Composers with multiple entries in this guy's top 100 include: Steiner (4), Waxman (3), Tiomkin (3), A Newman (4), Korngold (3), Herrmann (7), Rózsa (4), North, E. Bernstein (4), Mancini, Jarre, Barry (5), Goldsmith (4), Morricone (3), Williams (9), Vangelis, R. Newman, Silvestri, Elfman, T. Newman, Horner (3), Zimmer.

I'm glad to see Friedhofer and Rosenman included even if they only have one entry each, but no Fielding, Goldenthal, Takemitsu, Delerue etc? He is overlooking some major film composers...

This is probably the top 100 list that I agree with the least. Way too many Williams, Barry, A. Newman, Steiner and Horner scores for me.

 
 
 Posted:   Jan 23, 2022 - 7:39 PM   
 By:   Chris Malone   (Member)

The trouble with a publication like this is how readers will throw it across the room when they can’t find their own favourite score. Perhaps that’s reasonable, perhaps not.

I was coincidentally reading it yesterday. I guess my take-away was, if it can encourage someone to explore, say, Waxman (or whomever), who never has listened to a Waxman before then we’re all good?

Chris

 
 
 Posted:   Jan 23, 2022 - 10:17 PM   
 By:   Mephariel   (Member)

You and Thor.

Ridiculous!


How is it ridiculous? Film music without the film is music, just like any other music. I judge it on its own terms. I don't need to think about the film unless I want to.

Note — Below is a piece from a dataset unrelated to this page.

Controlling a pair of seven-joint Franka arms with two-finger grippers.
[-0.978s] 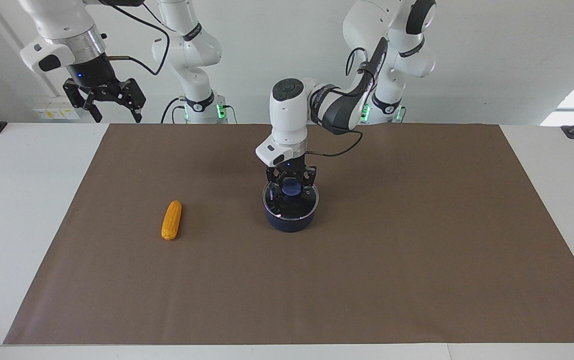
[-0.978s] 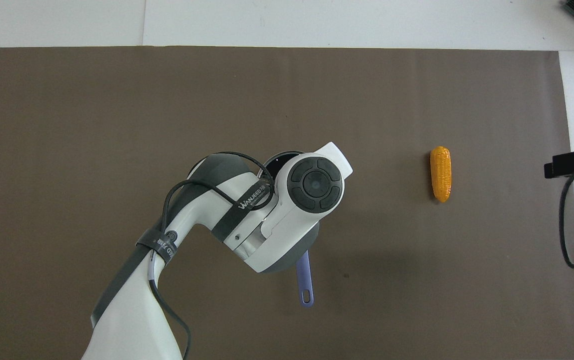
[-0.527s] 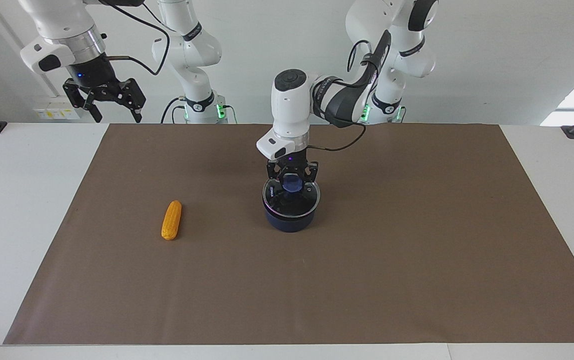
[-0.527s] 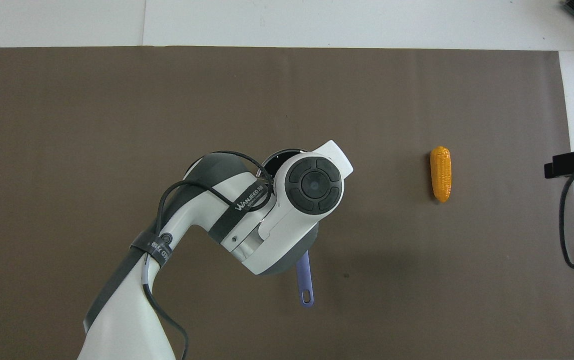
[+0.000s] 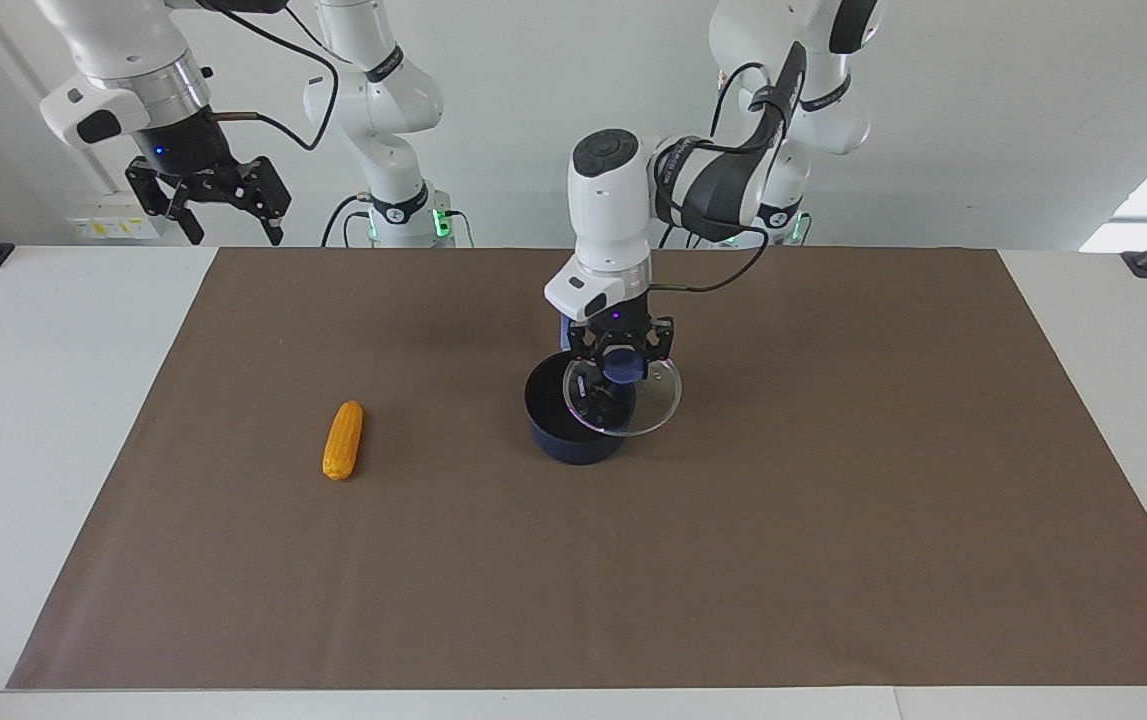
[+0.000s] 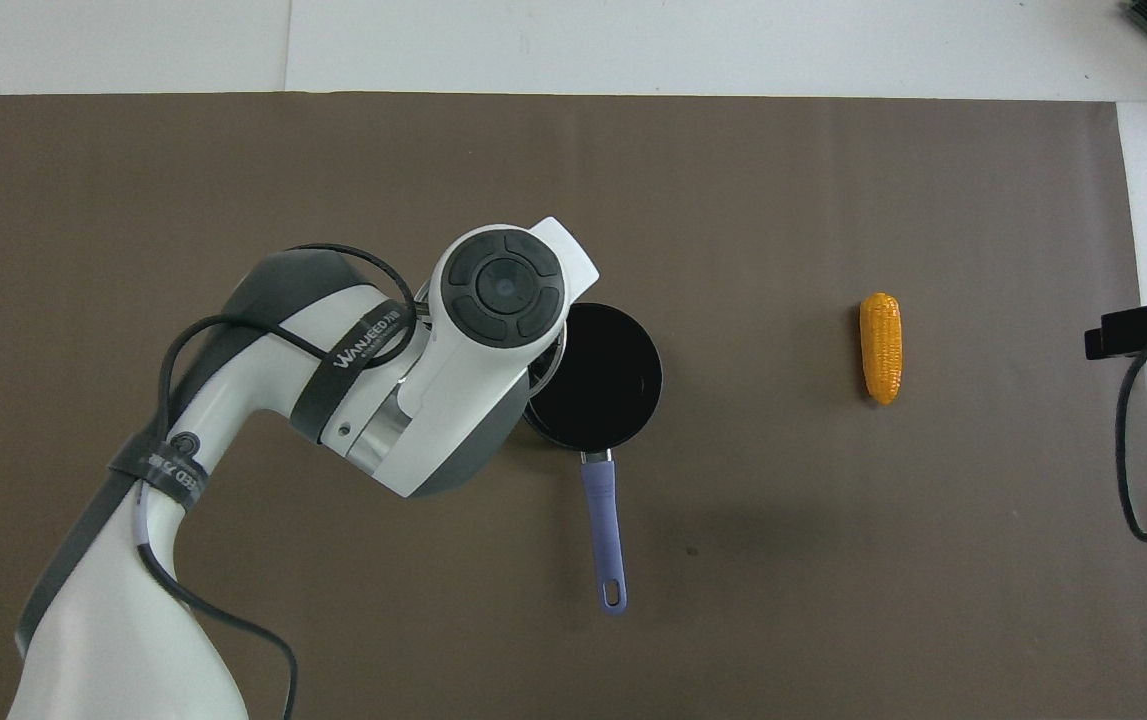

This is why I have a hard time taking film music communities seriously sometimes. If you judge a film score outside of the film, you are not judging the quality of a film score period. You are judging "Enjoyable Music to Listen to on a Rainy Day - Visual Media Edition."

 
 
 Posted:   Jan 23, 2022 - 10:20 PM   
 By:   Mephariel   (Member)

I think the book should be called "100 Essential Film Scores."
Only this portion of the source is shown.